Glycan chain length analysis.

Next, we were interested in characterizing by a more detailed method the glycan strands of the parental strain and the single mutants. We digested the purified peptidoglycan of each strain with human serum amidase and separated the glycan strands from the free peptides by chromatography using a MonoS column. The glycan fraction eluted exclusively with the flowthrough, while the free peptides were retained on the column. The purified glycan fraction was analyzed by reverse-phase HPLC (see Fig. S1 in the supplemental material). The profile is reminiscent of the results of a glycan strand analysis of E. coli (13).
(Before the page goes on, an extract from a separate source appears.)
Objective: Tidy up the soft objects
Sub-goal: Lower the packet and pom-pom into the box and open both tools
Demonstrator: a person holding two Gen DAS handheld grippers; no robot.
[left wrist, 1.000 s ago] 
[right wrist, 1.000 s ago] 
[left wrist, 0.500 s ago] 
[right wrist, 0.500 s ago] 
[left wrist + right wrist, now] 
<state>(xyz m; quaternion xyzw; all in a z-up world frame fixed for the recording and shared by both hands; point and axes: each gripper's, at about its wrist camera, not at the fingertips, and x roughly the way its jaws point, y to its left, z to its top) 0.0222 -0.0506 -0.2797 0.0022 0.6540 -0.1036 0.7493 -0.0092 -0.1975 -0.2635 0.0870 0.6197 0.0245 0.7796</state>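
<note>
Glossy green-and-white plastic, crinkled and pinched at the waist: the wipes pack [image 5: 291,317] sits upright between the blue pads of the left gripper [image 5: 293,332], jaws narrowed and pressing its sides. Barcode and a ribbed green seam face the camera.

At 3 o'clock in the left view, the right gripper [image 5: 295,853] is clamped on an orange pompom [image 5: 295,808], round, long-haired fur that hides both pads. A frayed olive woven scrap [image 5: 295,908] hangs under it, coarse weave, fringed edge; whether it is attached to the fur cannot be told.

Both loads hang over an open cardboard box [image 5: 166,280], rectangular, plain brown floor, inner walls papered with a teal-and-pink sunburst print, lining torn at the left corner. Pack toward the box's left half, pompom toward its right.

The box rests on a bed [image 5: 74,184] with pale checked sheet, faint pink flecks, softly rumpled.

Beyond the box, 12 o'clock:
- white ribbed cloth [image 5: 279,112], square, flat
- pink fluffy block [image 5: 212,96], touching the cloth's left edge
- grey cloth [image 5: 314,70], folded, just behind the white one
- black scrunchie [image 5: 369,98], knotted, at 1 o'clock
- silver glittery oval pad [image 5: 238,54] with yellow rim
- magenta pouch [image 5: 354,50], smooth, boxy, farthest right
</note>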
The analysis of the glycan strand distribution was restricted to an analysis after 8 h of growth since the human serum amidase was not able to cleave the G-M-dipeptide that accumulated in the stationary phase (24 h and 48 h), as previously described (23). The proportion of each peak was calculated based on the total amount of UV-absorbing material (Fig. 5; see Fig. S1 in the supplemental material). Several differences were observed between the parental strain and the two single mutants. Both mutants showed marked increases in the proportion of very long glycan chains (≥26 disaccharide repeating units) (see Fig. S1 in the supplemental material). The proportion of these glycan species increased from 17.4% in the parental strain to 23.6% and 28.3% in the mltD and slt mutants, respectively. From the analysis of the area percentage of each glycan species and the corresponding molar percentages, we observed that in the mltD mutant there was a marked decrease in the short glycan species (1 to 11 disaccharide repeating units) (Fig. 5A and C) and an inverse increase of the glycan species with more than 19 disaccharide repeating units (Fig. 5A). These results suggest that mltD might have an endotransglycosylase activity.
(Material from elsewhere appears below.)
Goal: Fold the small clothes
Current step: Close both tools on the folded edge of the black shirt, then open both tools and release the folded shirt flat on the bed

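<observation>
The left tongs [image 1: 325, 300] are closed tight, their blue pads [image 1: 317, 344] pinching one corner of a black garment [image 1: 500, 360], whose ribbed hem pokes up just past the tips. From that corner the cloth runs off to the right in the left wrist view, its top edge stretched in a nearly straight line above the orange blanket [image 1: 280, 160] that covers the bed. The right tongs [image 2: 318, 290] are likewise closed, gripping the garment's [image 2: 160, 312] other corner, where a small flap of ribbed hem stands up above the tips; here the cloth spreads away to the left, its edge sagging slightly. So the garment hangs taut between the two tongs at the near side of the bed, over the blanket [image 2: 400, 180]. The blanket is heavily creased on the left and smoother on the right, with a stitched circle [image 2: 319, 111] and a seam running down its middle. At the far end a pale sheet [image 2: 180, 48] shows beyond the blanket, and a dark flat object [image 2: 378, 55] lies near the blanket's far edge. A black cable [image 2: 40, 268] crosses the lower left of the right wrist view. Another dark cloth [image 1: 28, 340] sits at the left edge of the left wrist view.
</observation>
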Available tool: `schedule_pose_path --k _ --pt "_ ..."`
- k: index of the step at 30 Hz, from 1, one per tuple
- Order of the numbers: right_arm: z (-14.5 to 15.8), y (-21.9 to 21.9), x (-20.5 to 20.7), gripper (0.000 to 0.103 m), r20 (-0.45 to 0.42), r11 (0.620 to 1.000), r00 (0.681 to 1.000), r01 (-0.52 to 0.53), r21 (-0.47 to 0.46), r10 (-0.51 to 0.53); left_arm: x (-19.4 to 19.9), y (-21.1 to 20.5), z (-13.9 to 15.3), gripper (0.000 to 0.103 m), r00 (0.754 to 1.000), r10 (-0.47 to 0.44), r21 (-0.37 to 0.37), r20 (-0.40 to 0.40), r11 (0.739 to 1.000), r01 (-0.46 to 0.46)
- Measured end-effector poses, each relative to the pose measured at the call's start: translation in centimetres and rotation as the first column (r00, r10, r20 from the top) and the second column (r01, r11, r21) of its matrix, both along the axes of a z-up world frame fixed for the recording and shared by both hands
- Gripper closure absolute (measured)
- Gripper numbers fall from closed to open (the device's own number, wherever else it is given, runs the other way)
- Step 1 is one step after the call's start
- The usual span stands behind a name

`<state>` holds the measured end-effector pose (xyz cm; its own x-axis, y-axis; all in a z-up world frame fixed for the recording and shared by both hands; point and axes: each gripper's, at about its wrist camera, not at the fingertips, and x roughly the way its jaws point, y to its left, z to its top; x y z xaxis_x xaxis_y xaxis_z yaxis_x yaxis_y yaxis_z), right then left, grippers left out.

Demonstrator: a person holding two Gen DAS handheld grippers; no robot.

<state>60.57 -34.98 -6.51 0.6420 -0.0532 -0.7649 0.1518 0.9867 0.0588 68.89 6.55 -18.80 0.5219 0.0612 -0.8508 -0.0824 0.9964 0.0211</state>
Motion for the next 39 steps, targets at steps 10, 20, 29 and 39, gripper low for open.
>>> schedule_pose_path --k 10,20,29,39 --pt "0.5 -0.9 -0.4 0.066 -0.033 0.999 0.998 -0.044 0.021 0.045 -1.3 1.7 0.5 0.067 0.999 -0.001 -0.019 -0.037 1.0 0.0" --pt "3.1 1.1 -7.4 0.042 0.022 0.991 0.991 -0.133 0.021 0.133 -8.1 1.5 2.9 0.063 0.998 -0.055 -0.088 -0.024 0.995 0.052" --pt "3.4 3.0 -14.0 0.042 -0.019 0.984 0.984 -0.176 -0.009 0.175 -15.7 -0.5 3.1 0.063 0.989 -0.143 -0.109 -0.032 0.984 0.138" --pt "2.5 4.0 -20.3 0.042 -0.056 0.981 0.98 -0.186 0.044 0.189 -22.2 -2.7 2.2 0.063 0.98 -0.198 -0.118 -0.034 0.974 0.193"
In the slt mutant there was also a marked decrease in the very short glycan strands (Fig. 5B and C). However, the major decrease was due to an almost complete absence of the disaccharide species (peak 1) from the slt mutant, which was present in the mltD mutant. This suggests that in contrast to MltD, Slt appears to cut preferentially at the ends of the glycan strands to generate free disaccharide units, suggesting that Slt has an exo type of activity.

Slt70 digestion and G-M-tripeptide localization.

In the muropeptide and glycan strand analysis, we observed that the slt mutant accumulated the G-M-tripeptide motif and generated significantly less of the disaccharide G-anhM glycan species. Since we did not observe the monomeric G-anhM-tripeptide in the PG under any conditions tested, this suggests that the G-M-tripeptides are either at the nonreducing ends of the glycan strands or in the middle of the glycan strands. However, since the slt mutant generates less G-anhM, this suggests that Slt functions as an exoenzyme. Hence, the accumulation of the G-M-tripeptides was probably due to a preferential location at the nonreducing ends of the glycan strands. To test this hypothesis, we used the E. coli Stl70 lytic transglycosylase, which has been shown to be an exoenzyme from the nonreducing end (3, 17). We digested the same amount of H. pylori PG with Slt70 for very brief periods (1 and 5 min) and after 2 days analyzed the nature of the Slt70-generated muropeptides by HPLC. As shown in Fig. 6, Slt70 generated the G-anhM-tripeptide preferentially after 1 min of incubation, clearly indicating that the G-M-tripeptides are located preferentially at the nonreducing ends of the glycan strands. Similar results were obtained after 5 min of digestion (data not shown).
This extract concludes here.